Le ministre des Armées a exprimé dans un communiqué vendredi "ses sincères condoléances" à la famille, notamment à la veuve et aux enfants de ce médecin militaire.
"J'apprends son décès avec une immense tristesse. Tout notre soutien et toutes mes pensées accompagnent sa famille, ses proches, la communauté du collège Sévigné et ses compagnons de l'hôpital militaire de Laveran", a écrit sur Twitter le maire de Marseille, Benoît Payan.
Agé d'une trentaine d'années, le père de famille avait été touché au thorax par l'agresseur alors qu'il venait récupérer ses enfants.
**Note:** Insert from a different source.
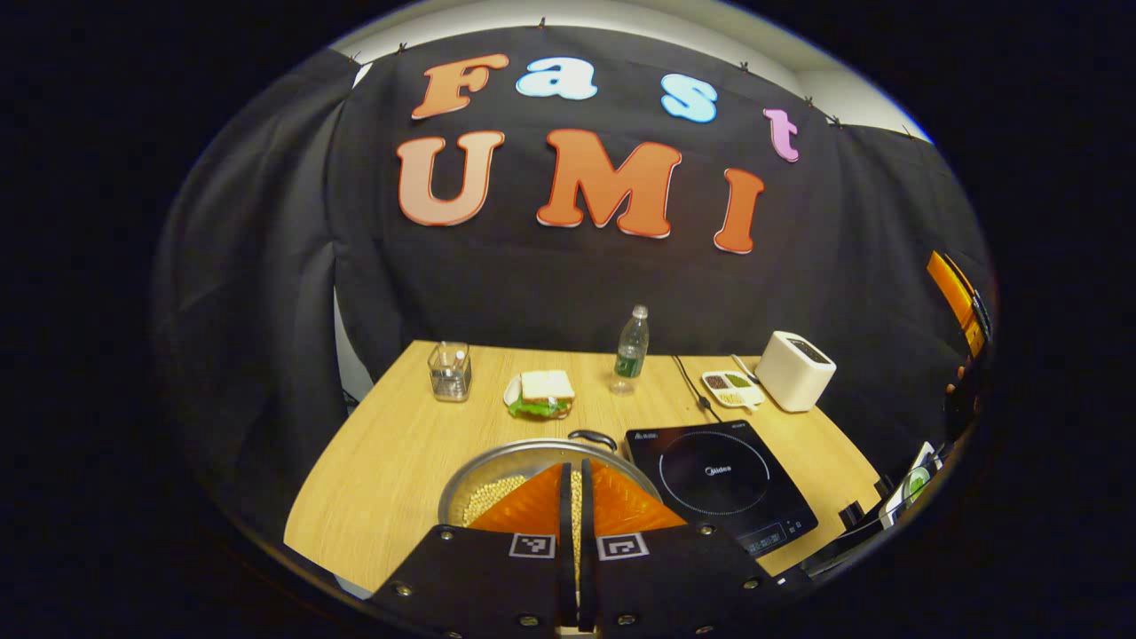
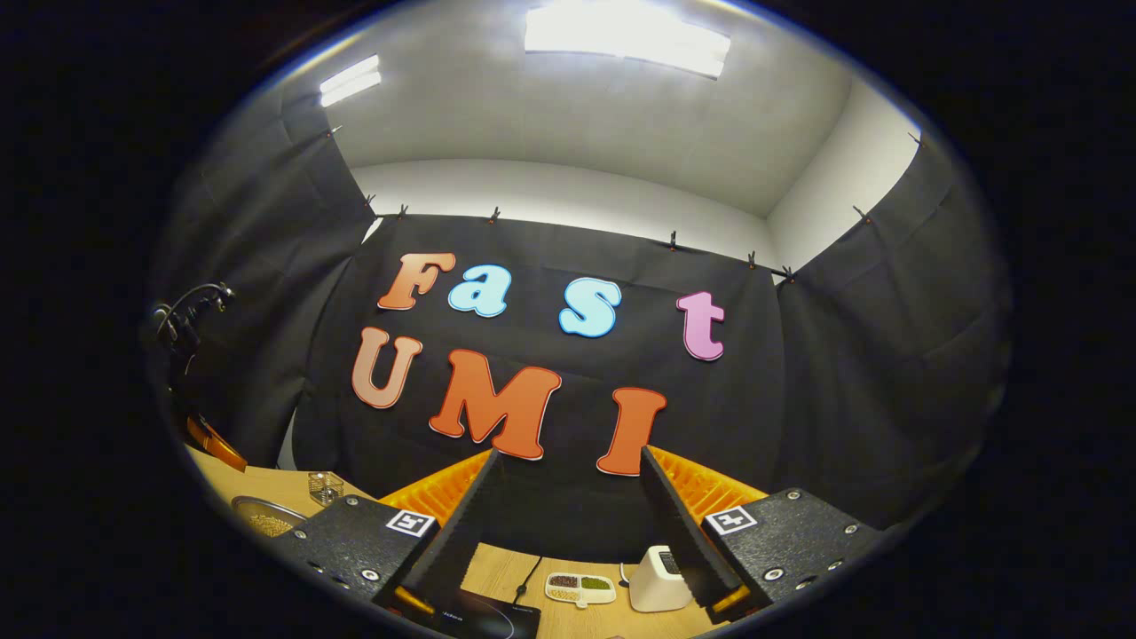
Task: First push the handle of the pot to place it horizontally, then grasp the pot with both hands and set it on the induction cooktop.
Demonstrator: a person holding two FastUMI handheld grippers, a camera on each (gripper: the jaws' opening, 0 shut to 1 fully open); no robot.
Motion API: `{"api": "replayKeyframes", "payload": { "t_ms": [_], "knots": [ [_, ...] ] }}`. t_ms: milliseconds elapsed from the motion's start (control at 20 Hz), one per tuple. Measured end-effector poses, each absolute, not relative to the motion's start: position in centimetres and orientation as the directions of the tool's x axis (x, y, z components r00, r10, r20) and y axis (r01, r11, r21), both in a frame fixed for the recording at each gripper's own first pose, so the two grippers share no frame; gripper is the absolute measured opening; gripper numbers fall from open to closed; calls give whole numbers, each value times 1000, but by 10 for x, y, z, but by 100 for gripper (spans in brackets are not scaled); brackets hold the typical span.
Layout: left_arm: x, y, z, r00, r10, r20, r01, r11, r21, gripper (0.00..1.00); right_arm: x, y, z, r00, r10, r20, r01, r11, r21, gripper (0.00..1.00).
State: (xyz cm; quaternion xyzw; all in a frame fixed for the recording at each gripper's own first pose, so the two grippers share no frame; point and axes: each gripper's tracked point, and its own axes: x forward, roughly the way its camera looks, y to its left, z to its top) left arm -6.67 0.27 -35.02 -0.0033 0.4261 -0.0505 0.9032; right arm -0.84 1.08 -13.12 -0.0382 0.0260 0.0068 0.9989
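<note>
Hovering just above the round steel pot of pale beans [image 1: 497, 475], left gripper [image 1: 575, 475] jaws nearly closed, holding nothing; its dark loop handle [image 1: 593, 437] lies straight ahead at the far rim. Right gripper [image 2: 568, 497] jaws wide, aimed high, farther off

A: Count for the wooden table [image 1: 390, 444]?

B: One pot [image 1: 497, 466] of pale beans, one induction cooktop [image 1: 719, 479] at its 3 o'clock.

A: Farther back?

B: One water bottle [image 1: 631, 349], one sandwich [image 1: 544, 393], one clear glass jar [image 1: 449, 371], one white toaster [image 1: 794, 370], one divided dish [image 1: 732, 387] at the toaster's 9 o'clock.
</note>
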Motion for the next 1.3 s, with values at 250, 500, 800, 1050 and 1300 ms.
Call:
{"api": "replayKeyframes", "payload": {
  "t_ms": [250, 500, 800, 1050, 1300],
  "knots": [
    [-150, 7, -412, 315, -112, -943, -8, 993, -120, 2, -10, 13, -153, 998, 5, -70, -11, 996, -87, 95],
    [-215, 14, -446, 49, -120, -992, -81, 989, -123, 2, -11, 22, -175, 995, 14, -99, -22, 996, -84, 95],
    [-245, 23, -477, -53, -120, -991, -214, 971, -106, 2, -12, 28, -200, 988, 29, -151, -36, 998, -42, 95],
    [-242, 34, -492, -68, -144, -987, -307, 944, -117, 2, -14, 25, -212, 985, 16, -169, -22, 999, -37, 95],
    [-242, 39, -493, -70, -138, -988, -303, 947, -110, 1, -15, 38, -226, 980, 31, -195, -40, 998, -41, 95]
  ]
}}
Ce sont des témoins assistant à l'agression qui avaient maîtrisé l'assaillant en attendant l'intervention des policiers, qui avaient procédé à son interpellation, avait alors rapporté une source policière.
L'agresseur a déclaré avoir agi au nom de Dieu
De nationalité française, l'agresseur aurait déclaré devant les enquêteurs avoir agi "au nom de Dieu". Il aurait également évoqué "le diable". Mais l'hypothèse terroriste a été définitivement écartée par les enquêteurs, selon qui l'homme souffre apparemment de troubles psychologiques.
L'agresseur avait été mis en examen pour "tentative d'homicide volontaire" et écroué. Avec ce décès, ce chef d'inculpation devrait désormais évoluer en "homicide volontaire".